Immigration will be a topic of discussion at the Crossroads Irish-American Festival in San Francisco, March 8-17.


For more information on the festival, call (415) 437-3427.

3 comments:

Anonymous said...

"She said she feels a sense of commonality with illegal immigrants from Mexico, who make up the majority of the estimated 12 million people living in the United States illegally."

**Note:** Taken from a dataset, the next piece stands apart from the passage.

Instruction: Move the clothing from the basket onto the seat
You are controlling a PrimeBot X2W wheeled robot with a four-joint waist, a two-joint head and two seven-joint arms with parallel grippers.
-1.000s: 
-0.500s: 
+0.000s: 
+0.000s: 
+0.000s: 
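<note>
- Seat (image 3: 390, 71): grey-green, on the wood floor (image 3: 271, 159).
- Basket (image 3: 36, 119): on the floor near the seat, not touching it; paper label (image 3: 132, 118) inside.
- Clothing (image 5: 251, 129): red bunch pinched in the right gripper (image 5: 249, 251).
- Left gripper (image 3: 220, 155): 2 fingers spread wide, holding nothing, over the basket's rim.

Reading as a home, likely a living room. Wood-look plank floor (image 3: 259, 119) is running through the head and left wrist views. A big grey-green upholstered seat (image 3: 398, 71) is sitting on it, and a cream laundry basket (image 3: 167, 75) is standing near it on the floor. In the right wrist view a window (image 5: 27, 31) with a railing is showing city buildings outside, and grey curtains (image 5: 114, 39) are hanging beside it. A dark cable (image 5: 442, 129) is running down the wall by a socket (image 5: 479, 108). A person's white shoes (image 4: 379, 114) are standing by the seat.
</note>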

I'm sure you do feel commonality with 'em. You've all violated the immigration laws of this nation, and you all need to leave. I don't care if you're brown, white, Mexican, Irish or Chinese. All are criminals.

Anonymous said...

Please, who will do the jobs of 15million people when there gone. If they all spend 300$ a week thats billions of dollars spent every year.Now we have around 77 million people retiring over the next 20 years and you want to take 15 million out of the work force now so 92 million people gone from the work force .Thats a great plan i wonder why your not the house speaker with such great planing we would be a third world country within 30 years
The Cope
Philip Gallagher

Anonymous said...

The only thing the undocumented are guilty of is coming here like generations have before them. The thing that is different is that the immigration laws having been made severely restrictive since 1965. Unless you are native Indian and or maybe I will stretch a little and your ancestors arrived on Plymouth Rock, then you are an immigrant too. America is a melting pot. The Diversity Visa program distributes 50,000 visas annually. Ireland receives less than 200 as the lottery is based on country population. Approximately 12% of the US population claim Irish ancestry. You tell me what legal immigration opportunity is there with Ireland only getting 200 visas per year.

So if you feel people looking for an opportunity here are criminals, then why don't you volunteer to help build the 700 mile stretch of wall between Mexico and the U.S. and go to a diner that employs only legals (non criminals in your vocabulary). Good luck finding one.